Before a rate-rigging scandal rocked the City, the London interbank offered rate (Libor) was one of the most important but least known cogs in the wheels of global markets.

Envisaged as a so-called risk-free rate, a panel of major banks formerly under the auspices of the British Bankers’ Association (BBA) reported the cost of borrowing in US dollars, sterling, euro, Japanese yen and Swiss franc over time periods from a day to a year.

The problems arose out of the way it was reported: a lack of transactions (only 15 in the whole of 2016 for one of the 35 combinations) meant it often relied on judgement alone, opening the door to illegal manipulation.

InterContinental Exchange (ICE) will continue to run Libor, after focusing the benchmark more on real data. Libor could still have a future as a measure of bank credit risk, suggests Darren Ruane, head of fixed interest at Investec.

“The problem with Libor is it has tried to be two things: the risk-free rate and a measure of bank credit risk,” he said. That issue may now be gone if Libor is more focused on the latter.
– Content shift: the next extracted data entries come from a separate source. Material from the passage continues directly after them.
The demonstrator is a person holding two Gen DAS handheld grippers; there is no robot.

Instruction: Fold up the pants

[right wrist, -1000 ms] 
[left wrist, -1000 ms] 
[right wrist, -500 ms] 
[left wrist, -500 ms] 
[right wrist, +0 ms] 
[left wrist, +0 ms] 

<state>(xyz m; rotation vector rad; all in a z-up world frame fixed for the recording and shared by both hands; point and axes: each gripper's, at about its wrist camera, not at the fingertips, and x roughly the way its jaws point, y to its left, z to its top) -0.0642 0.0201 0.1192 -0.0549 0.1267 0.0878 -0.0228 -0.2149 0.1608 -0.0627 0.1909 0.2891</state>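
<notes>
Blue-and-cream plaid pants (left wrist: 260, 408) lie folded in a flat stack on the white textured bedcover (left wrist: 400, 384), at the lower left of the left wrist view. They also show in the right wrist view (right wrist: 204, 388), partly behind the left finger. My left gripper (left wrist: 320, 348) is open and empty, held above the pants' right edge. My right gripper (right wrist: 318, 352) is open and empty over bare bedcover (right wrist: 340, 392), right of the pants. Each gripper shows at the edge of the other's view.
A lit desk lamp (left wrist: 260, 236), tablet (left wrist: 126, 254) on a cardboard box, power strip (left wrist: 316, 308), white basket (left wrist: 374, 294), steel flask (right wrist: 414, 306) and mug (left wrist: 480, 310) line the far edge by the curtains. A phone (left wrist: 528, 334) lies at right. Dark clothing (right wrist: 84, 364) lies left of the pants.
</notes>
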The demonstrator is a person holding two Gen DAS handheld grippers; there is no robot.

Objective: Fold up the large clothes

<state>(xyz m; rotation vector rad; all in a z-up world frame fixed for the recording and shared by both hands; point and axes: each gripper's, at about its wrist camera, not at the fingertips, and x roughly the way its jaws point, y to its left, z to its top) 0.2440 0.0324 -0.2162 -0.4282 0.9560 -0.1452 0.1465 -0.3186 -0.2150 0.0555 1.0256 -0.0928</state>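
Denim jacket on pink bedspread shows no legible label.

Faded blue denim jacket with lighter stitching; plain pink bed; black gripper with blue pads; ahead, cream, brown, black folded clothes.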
But for a risk-free rate, regulators are looking for replacements. The US Federal Reserve will use a Treasury repo rate, based on borrowing backed by government bonds, while the European Central Bank has explored using a weighted average of all overnight unsecured interbank lending backed up by a formula for low liquidity.

With Swiss and Japanese authorities also undergoing similar processes, there is the prospect of fragmentation hanging over the market.

Ruane said: “It’s not clear to me: are we going to come up with different rules for different jurisdictions?”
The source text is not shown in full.